== The problem ==
Copy out each line in the material below that has the word "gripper".

== Source material ==

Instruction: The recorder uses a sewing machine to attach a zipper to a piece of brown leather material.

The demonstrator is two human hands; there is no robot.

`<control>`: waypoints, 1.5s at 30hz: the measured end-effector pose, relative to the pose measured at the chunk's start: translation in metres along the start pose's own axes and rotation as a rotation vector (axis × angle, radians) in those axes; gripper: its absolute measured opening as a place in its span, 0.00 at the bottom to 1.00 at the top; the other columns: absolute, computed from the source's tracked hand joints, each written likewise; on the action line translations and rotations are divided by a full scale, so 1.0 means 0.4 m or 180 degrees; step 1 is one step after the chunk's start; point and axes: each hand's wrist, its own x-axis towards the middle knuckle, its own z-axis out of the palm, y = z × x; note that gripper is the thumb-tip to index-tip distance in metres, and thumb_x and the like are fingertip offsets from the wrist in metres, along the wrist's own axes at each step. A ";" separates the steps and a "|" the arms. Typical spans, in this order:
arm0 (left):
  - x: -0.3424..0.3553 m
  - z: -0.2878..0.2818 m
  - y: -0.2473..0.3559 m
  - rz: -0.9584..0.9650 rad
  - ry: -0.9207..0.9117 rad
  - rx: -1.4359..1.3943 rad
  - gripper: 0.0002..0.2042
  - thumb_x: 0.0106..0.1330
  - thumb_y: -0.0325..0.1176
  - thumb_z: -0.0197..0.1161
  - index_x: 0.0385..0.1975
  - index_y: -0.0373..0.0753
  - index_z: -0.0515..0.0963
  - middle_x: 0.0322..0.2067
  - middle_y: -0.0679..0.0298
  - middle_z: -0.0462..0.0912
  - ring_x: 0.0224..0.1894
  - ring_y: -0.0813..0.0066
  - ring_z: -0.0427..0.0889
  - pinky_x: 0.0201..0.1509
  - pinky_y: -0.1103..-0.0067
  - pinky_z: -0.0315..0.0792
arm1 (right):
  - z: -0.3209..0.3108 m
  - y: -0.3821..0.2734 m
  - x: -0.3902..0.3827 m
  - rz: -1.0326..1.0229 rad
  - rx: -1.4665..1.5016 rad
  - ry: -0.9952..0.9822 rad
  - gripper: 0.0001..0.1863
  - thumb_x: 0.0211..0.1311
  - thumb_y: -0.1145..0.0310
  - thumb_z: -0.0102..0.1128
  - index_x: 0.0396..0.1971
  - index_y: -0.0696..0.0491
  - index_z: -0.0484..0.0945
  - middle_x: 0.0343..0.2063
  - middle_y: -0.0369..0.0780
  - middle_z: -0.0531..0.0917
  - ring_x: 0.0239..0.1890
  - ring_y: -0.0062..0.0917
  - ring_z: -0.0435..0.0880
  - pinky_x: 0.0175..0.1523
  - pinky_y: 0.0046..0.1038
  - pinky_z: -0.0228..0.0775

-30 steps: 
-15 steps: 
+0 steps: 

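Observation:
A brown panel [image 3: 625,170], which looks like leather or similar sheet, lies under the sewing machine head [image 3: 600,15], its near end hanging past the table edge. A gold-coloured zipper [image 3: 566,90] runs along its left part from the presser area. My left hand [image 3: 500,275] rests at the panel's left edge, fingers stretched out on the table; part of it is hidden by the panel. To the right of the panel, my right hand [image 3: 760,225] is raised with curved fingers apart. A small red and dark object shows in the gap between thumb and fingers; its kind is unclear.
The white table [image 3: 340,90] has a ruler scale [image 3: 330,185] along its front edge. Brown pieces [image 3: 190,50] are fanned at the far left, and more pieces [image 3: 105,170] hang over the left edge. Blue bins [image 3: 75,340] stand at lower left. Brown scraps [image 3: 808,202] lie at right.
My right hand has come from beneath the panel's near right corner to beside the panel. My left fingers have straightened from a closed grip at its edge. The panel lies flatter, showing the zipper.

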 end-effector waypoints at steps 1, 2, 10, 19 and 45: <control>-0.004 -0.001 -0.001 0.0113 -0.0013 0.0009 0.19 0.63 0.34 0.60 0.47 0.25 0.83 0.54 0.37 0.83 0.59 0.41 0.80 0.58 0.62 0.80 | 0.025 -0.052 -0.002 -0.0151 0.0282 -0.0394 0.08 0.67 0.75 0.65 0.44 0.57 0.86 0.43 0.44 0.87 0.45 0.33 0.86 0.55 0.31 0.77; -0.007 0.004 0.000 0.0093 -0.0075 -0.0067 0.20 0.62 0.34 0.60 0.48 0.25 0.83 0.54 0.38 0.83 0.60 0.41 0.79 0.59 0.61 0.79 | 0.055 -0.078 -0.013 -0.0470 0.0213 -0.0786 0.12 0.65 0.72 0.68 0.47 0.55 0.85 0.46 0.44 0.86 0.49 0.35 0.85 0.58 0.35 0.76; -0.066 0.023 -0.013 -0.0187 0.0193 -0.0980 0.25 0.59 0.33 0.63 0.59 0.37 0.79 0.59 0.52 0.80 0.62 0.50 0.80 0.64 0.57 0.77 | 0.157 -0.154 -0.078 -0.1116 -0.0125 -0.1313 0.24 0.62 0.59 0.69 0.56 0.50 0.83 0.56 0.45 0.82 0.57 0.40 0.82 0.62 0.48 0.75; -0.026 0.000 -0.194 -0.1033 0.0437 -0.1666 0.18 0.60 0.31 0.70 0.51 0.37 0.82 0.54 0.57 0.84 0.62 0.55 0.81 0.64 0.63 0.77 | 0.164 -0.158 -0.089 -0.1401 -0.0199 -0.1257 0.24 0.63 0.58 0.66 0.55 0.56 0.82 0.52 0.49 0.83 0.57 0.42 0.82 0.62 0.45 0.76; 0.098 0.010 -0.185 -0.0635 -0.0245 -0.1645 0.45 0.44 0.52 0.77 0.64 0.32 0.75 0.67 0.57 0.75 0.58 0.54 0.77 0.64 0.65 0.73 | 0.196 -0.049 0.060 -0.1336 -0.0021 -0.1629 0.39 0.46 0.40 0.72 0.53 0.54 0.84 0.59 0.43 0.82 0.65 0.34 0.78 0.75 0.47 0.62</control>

== Task solution ==
`<control>`: waypoints, 1.5s at 30hz: the measured end-effector pose, relative to the pose measured at the chunk's start: translation in metres along the start pose's own axes and rotation as a rotation vector (axis × angle, radians) in those axes; gripper: its absolute measured opening as a place in its span, 0.00 at the bottom to 1.00 at the top; the other columns: absolute, computed from the source's tracked hand joints, each written likewise; on the action line translations and rotations are divided by a full scale, so 1.0 means 0.4 m or 180 degrees; step 1 is one step after the chunk's start; point and axes: each hand's wrist, its own x-axis towards the middle knuckle, its own z-axis out of the palm, y = z × x; note that gripper is the thumb-tip to index-tip distance in metres, and thumb_x and the like are fingertip offsets from the wrist in metres, along the wrist's own axes at each step. A ";" separates the steps and a "|" the arms. Typical spans, in this order:
  - gripper: 0.0002..0.2042
  - gripper: 0.0001..0.1863

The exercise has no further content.